• Aim of the task:
Copy out the listing that follows, exactly, without its pictures.

• Supplied data:
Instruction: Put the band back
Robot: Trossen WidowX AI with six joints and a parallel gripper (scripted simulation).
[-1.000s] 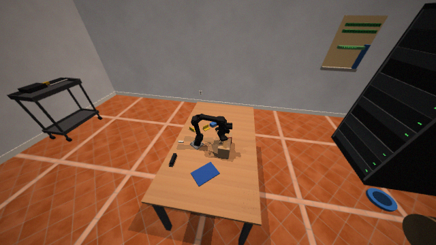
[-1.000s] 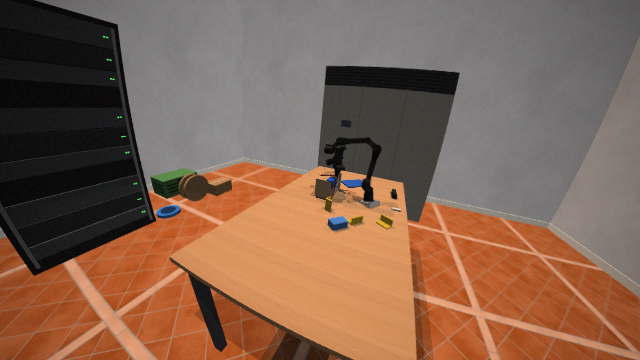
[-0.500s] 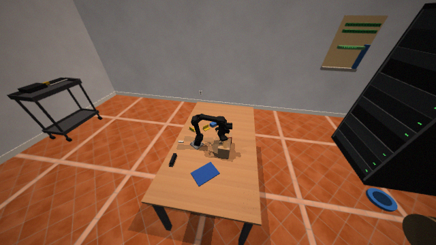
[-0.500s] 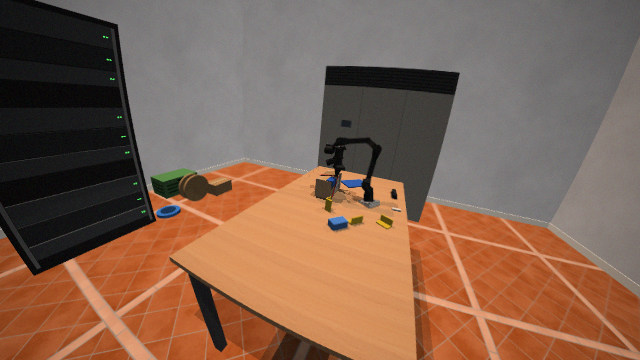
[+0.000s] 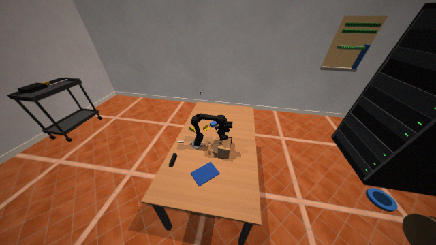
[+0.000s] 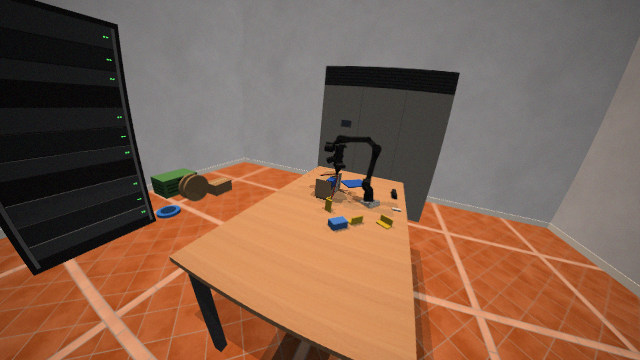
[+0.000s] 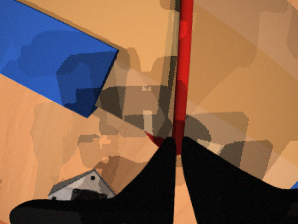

• Exercise response:
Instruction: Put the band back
Robot: Trossen WidowX AI with six joints and a parallel gripper (scripted simulation).
[-1.000s] 
[-1.000s] 
[-0.500s] 
[-0.500s] 
[+0.000s] 
[+0.000s] 
[+0.000s] 

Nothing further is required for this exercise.